What is expected:
For the word "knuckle", return each line of the data in which it occurs.

::::::::

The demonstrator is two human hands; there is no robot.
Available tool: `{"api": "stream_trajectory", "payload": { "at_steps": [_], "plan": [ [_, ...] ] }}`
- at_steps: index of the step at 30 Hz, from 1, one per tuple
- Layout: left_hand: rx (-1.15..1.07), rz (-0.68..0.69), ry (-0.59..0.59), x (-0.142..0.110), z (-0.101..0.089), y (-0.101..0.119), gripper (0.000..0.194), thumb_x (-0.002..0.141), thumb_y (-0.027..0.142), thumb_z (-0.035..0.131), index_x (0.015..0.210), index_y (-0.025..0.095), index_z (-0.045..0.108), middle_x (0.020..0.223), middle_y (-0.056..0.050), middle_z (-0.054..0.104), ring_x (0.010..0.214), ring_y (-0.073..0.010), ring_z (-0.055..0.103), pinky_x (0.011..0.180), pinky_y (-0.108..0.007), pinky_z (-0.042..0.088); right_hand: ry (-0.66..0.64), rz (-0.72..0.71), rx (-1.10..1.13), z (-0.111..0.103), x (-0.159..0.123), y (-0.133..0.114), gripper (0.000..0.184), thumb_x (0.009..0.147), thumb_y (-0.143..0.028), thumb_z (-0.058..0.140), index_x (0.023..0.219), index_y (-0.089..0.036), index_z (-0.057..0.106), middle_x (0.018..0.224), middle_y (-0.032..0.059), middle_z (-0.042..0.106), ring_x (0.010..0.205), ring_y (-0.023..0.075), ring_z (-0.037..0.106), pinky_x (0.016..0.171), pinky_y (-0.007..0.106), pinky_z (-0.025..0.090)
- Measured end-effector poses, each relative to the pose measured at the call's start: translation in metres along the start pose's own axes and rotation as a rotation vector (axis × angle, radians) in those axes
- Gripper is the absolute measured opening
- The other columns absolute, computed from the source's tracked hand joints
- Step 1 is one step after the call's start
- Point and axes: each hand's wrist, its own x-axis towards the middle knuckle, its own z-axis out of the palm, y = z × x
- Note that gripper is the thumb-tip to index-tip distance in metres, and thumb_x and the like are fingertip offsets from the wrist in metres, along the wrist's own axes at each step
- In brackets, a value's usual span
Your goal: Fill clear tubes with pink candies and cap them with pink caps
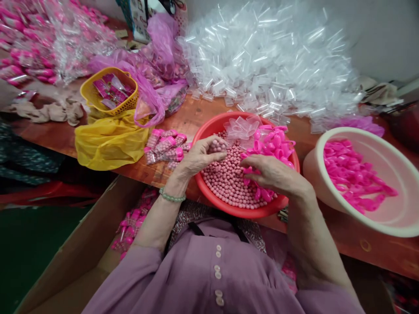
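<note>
My left hand (pixel 204 155), with a green bead bracelet on its wrist, is closed around a small clear plastic tube (pixel 218 145) filled with pink beads. It is over the left side of a red basin (pixel 216 204). Loose round pink beads (pixel 229 185) cover much of the basin's bottom. My right hand (pixel 266 172) is over the right side, its fingers curled on a bright pink plastic cap (pixel 249 170); the fingers partly hide it. A heap of such pink caps (pixel 273 141) lies beside that hand. Empty clear tubes (pixel 242 127) rest at the basin's far side.
Filled, capped tubes (pixel 165 146) lie left of the basin. A white tub (pixel 319 170) of pink pieces stands to the right. Behind rises a large pile of clear tubes (pixel 271 56). A yellow basket (pixel 122 107) and yellow bag (pixel 111 141) are at left; below is an open carton (pixel 78 244).
</note>
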Motion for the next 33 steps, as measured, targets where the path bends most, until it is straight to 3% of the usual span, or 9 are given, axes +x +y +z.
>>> {"api": "stream_trajectory", "payload": {
  "at_steps": [2,4,10,17,22,26,30,33],
  "plan": [
    [-0.005,-0.019,0.002,0.000,0.001,0.001,0.034,0.066,0.029,0.086,0.089,0.016,0.065,0.076,0.003,0.057,0.071,-0.0078,0.054,0.070,-0.022,0.048,-0.122,-0.031,-0.124,0.004,-0.005,-0.004,0.019,0.087,-0.007,0.057,0.098,-0.017,0.069,0.103,0.0107,0.069,0.089,0.0219,0.064,0.079,0.033,0.047],
    [-0.014,-0.024,0.025,-0.001,0.001,0.001,0.035,0.066,0.029,0.086,0.091,0.016,0.066,0.077,0.003,0.058,0.073,-0.0088,0.054,0.073,-0.024,0.049,-0.163,-0.035,-0.222,0.010,-0.008,-0.007,0.028,0.082,-0.001,0.055,0.098,-0.018,0.070,0.109,0.0127,0.067,0.089,0.0225,0.063,0.079,0.034,0.048],
    [0.047,0.009,0.118,0.000,0.001,0.000,0.041,0.063,0.032,0.087,0.093,0.016,0.064,0.073,0.005,0.053,0.067,-0.0076,0.049,0.068,-0.024,0.044,-0.099,-0.077,-0.274,0.020,-0.012,-0.008,0.029,0.081,0.002,0.051,0.094,-0.019,0.068,0.100,0.0107,0.067,0.089,0.0223,0.062,0.081,0.034,0.049],
    [0.096,0.013,0.079,0.000,0.003,0.003,0.041,0.063,0.035,0.088,0.090,0.015,0.066,0.069,0.005,0.053,0.065,-0.0075,0.048,0.065,-0.023,0.042,-0.026,-0.027,-0.155,0.011,-0.011,-0.011,0.010,0.096,-0.018,0.056,0.093,-0.017,0.065,0.096,0.0095,0.067,0.087,0.0225,0.065,0.077,0.034,0.048],
    [0.114,0.022,0.070,-0.001,0.003,0.002,0.037,0.064,0.034,0.086,0.088,0.014,0.066,0.072,0.004,0.055,0.067,-0.0091,0.050,0.069,-0.026,0.044,-0.010,-0.001,-0.120,0.012,-0.009,-0.006,0.013,0.094,-0.014,0.057,0.087,-0.017,0.067,0.090,0.0082,0.068,0.080,0.0216,0.066,0.072,0.034,0.048],
    [0.113,0.035,0.072,-0.002,0.003,0.003,0.034,0.065,0.031,0.086,0.088,0.014,0.067,0.070,0.004,0.055,0.065,-0.0078,0.048,0.067,-0.024,0.043,0.268,-0.026,0.082,0.009,-0.016,0.001,0.010,0.092,-0.021,0.062,0.096,-0.020,0.071,0.090,0.0081,0.072,0.078,0.0228,0.067,0.073,0.037,0.052],
    [0.090,0.017,0.048,-0.001,0.002,0.003,0.034,0.064,0.030,0.087,0.089,0.014,0.071,0.072,0.003,0.060,0.067,-0.0089,0.053,0.071,-0.025,0.046,0.624,0.025,0.540,0.003,-0.009,-0.004,0.010,0.087,-0.032,0.073,0.097,-0.027,0.074,0.089,0.0031,0.075,0.079,0.0217,0.068,0.076,0.039,0.055],
    [0.089,0.002,0.071,-0.002,0.002,0.001,0.034,0.064,0.029,0.087,0.091,0.013,0.074,0.078,0.000,0.067,0.073,-0.0110,0.059,0.076,-0.028,0.049,0.774,0.091,0.852,0.006,0.007,-0.009,0.012,0.082,-0.031,0.078,0.093,-0.028,0.074,0.088,0.0011,0.073,0.077,0.0194,0.067,0.077,0.038,0.056]
  ]
}}
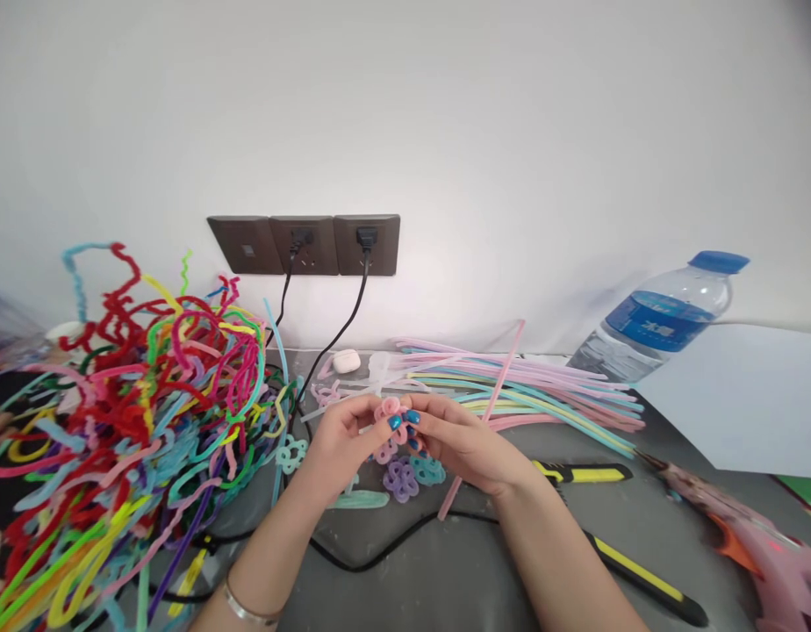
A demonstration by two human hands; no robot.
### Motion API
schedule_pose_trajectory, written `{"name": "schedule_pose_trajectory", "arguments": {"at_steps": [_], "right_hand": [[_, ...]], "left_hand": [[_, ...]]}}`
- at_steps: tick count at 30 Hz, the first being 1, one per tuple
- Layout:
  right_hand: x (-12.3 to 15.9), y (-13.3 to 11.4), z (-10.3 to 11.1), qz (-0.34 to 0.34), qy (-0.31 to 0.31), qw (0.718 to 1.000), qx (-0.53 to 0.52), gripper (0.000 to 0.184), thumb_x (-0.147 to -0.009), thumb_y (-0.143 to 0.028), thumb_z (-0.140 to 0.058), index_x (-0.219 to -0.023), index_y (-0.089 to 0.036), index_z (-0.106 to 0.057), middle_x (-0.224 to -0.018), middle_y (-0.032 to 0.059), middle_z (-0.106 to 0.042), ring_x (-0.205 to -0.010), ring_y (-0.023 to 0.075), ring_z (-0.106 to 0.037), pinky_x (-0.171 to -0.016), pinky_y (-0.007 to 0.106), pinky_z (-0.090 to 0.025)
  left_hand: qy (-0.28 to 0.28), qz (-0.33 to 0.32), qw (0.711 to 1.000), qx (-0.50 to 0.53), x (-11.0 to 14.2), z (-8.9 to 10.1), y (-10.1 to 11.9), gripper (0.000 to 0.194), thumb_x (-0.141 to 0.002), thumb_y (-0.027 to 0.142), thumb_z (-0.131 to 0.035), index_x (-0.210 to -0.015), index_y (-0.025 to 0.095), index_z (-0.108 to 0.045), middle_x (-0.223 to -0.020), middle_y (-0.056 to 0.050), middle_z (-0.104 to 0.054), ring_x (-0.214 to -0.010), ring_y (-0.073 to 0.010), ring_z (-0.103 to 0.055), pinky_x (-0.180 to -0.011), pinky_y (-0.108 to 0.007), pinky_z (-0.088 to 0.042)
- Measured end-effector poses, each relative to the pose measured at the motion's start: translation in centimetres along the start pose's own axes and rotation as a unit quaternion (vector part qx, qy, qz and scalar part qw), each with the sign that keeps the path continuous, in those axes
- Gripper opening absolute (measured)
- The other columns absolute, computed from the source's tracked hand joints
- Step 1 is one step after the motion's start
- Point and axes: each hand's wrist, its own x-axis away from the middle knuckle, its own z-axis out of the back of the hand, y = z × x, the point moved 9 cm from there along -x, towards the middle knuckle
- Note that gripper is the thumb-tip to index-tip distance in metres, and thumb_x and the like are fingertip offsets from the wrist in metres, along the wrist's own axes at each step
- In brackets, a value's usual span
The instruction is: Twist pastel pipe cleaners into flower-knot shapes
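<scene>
A pink pipe-cleaner flower (391, 406) made of small loops is pinched between my two hands near the middle of the table. My left hand (356, 434) grips its left side with thumb and fingers. From the right, my right hand (451, 434) holds the same flower, fingertips pressed together, partly hiding it. Just below lie a purple looped flower (401, 479) and a teal looped flower (427, 470). A mint looped flower (291, 454) rests left of my left hand. One long pink pipe cleaner (504, 373) slants behind my right hand.
A tangled heap of colourful pipe cleaners (175, 395) fills the left side. Straight pipe cleaners (543, 404) lie behind my hands. On the right are yellow-black pliers (593, 474), a pink glue gun (741, 527) and a water bottle (662, 316). A black cable (372, 562) crosses the table.
</scene>
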Motion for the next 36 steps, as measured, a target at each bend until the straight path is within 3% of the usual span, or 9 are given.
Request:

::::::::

Response:
- Point and axes: each hand's wrist, its own x-axis towards the middle knuckle, its own z-axis out of the palm, y = z × x
- Point and axes: each hand's wrist, its own x-axis away from the middle knuckle, its own z-axis out of the back of the hand, y = z × x, the point moved 9 cm from there along -x, towards the middle knuckle

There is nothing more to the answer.